WHAT THIS TASK INVOLVES >> Every entry is to be reproduced word for word, but the images are not.

Records excerpted from a collection
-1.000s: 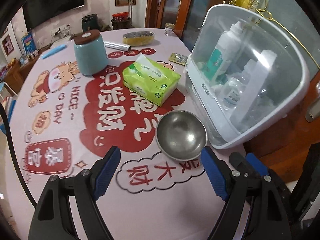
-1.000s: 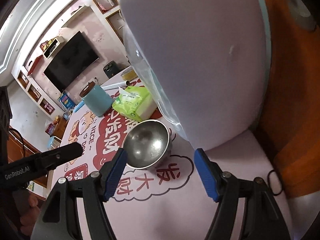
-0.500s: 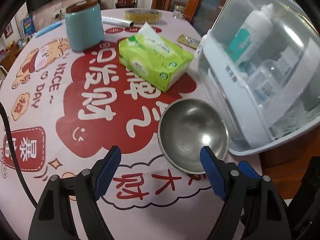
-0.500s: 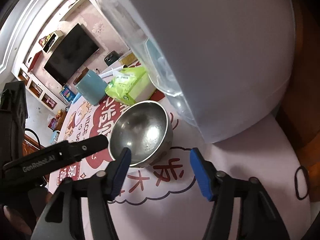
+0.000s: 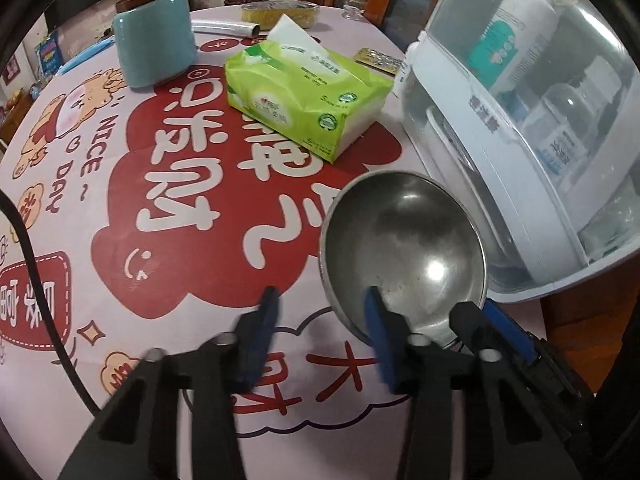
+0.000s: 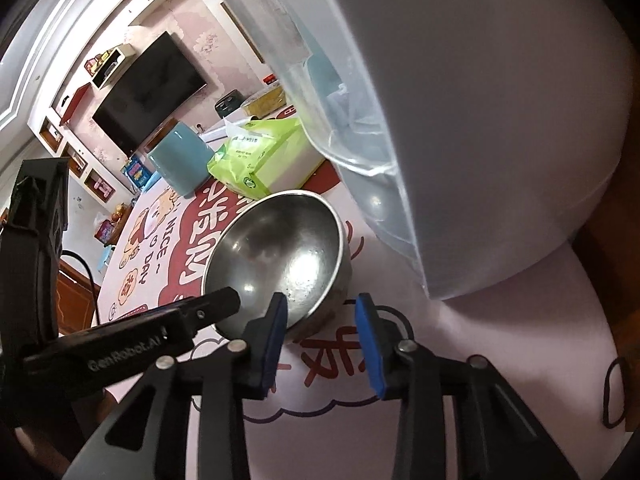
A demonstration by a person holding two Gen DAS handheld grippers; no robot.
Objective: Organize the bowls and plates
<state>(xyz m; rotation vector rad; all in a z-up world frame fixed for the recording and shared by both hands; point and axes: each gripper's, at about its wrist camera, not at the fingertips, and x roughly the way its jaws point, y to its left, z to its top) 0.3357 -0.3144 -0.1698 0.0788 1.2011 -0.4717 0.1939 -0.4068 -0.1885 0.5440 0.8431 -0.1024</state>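
Observation:
A steel bowl [image 5: 404, 248] sits on the pink printed table, close beside a white dish cabinet with a clear lid [image 5: 520, 128]. My left gripper [image 5: 320, 320] is open and straddles the bowl's near left rim, its right finger [image 5: 378, 328] inside the bowl. In the right wrist view the bowl [image 6: 280, 252] lies just ahead of my right gripper [image 6: 322, 320], which is open with its jaws straddling the near right rim. The left gripper's arm [image 6: 132, 344] shows at that bowl's left.
A green tissue pack [image 5: 304, 96] lies behind the bowl. A teal canister [image 5: 154, 40] stands at the back left. A foil roll [image 5: 224, 26] and a yellow tin [image 5: 280, 12] lie at the far edge. The cabinet [image 6: 460, 120] towers on the right.
Both grippers have moved in to the bowl and narrowed their jaws; each now has one finger over the rim. The bowl has not visibly moved.

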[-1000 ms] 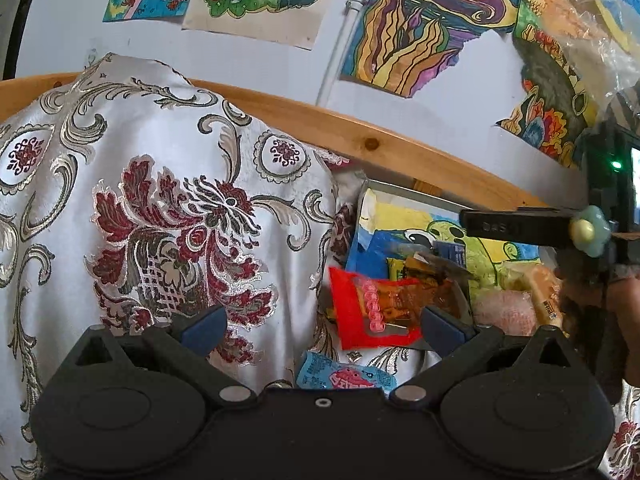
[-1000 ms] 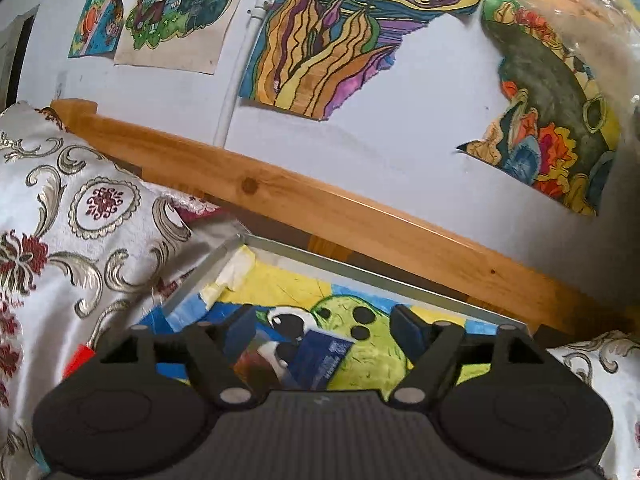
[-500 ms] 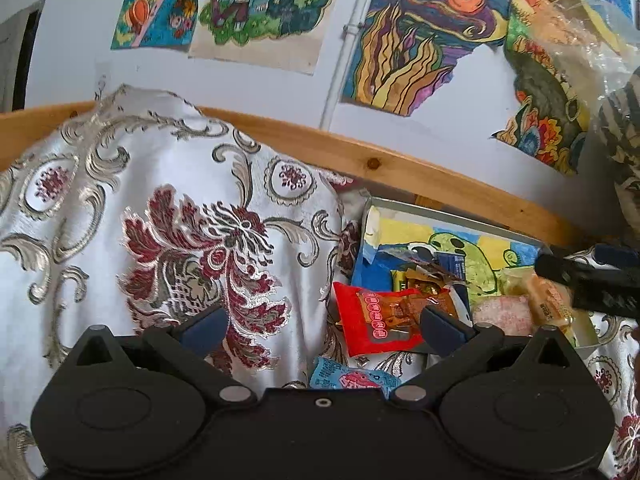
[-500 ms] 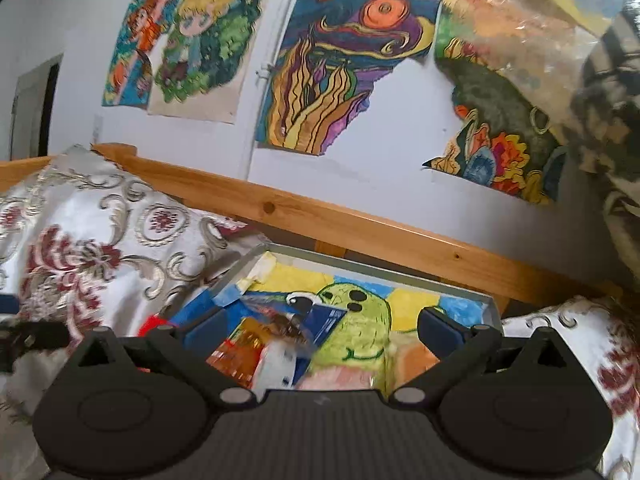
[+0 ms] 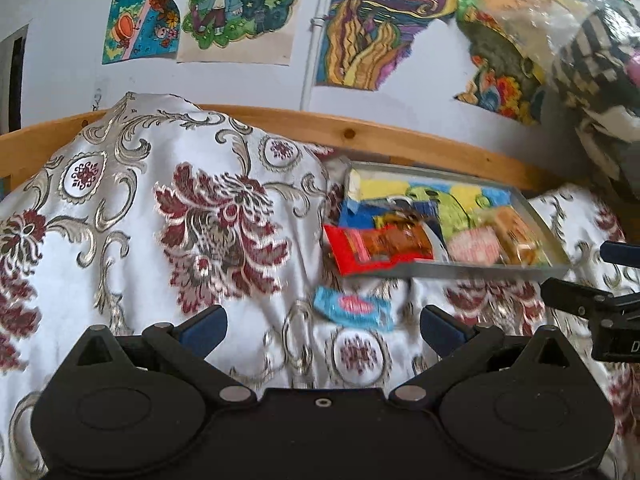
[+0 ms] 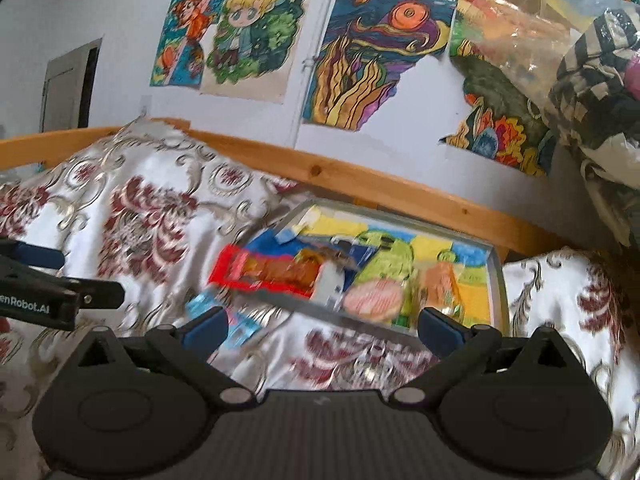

REPLY TO THE EXERCISE >>
-1.000s: 
-1.000s: 
-0.500s: 
-0.500s: 
+0.000s: 
+0.000s: 
A demonstration by a person holding two Gen DAS handheld grippers; no robot.
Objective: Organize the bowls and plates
<state>(xyz m; rotation vector rad; all in a z-up world frame fixed for the recording and shared by both hands; point and axes: each gripper's, at about its wrist camera, not at the fingertips, and x roughly the way its jaws point, y to its left, z to its top) 0.3357 -0.3144 -0.1698 0.0788 1.2011 -0.4717 0.1939 -0.4068 -0.1885 0.5440 0.8431 -0.1024</state>
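Observation:
A steel bowl [image 5: 404, 248] sits on the pink printed table, close beside a white dish cabinet with a clear lid [image 5: 520, 128]. My left gripper [image 5: 320, 320] is open and straddles the bowl's near left rim, its right finger [image 5: 378, 328] inside the bowl. In the right wrist view the bowl [image 6: 280, 252] lies just ahead of my right gripper [image 6: 322, 320], which is open with its jaws straddling the near right rim. The left gripper's arm [image 6: 132, 344] shows at that bowl's left.
A green tissue pack [image 5: 304, 96] lies behind the bowl. A teal canister [image 5: 154, 40] stands at the back left. A foil roll [image 5: 224, 26] and a yellow tin [image 5: 280, 12] lie at the far edge. The cabinet [image 6: 460, 120] towers on the right.
Both grippers have moved in to the bowl and narrowed their jaws; each now has one finger over the rim. The bowl has not visibly moved.
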
[-1000 ms] 
[-1000 ms] 
[-500 ms] 
[-500 ms] 
[+0 ms] 
[+0 ms] 

What this exercise required has been given in full.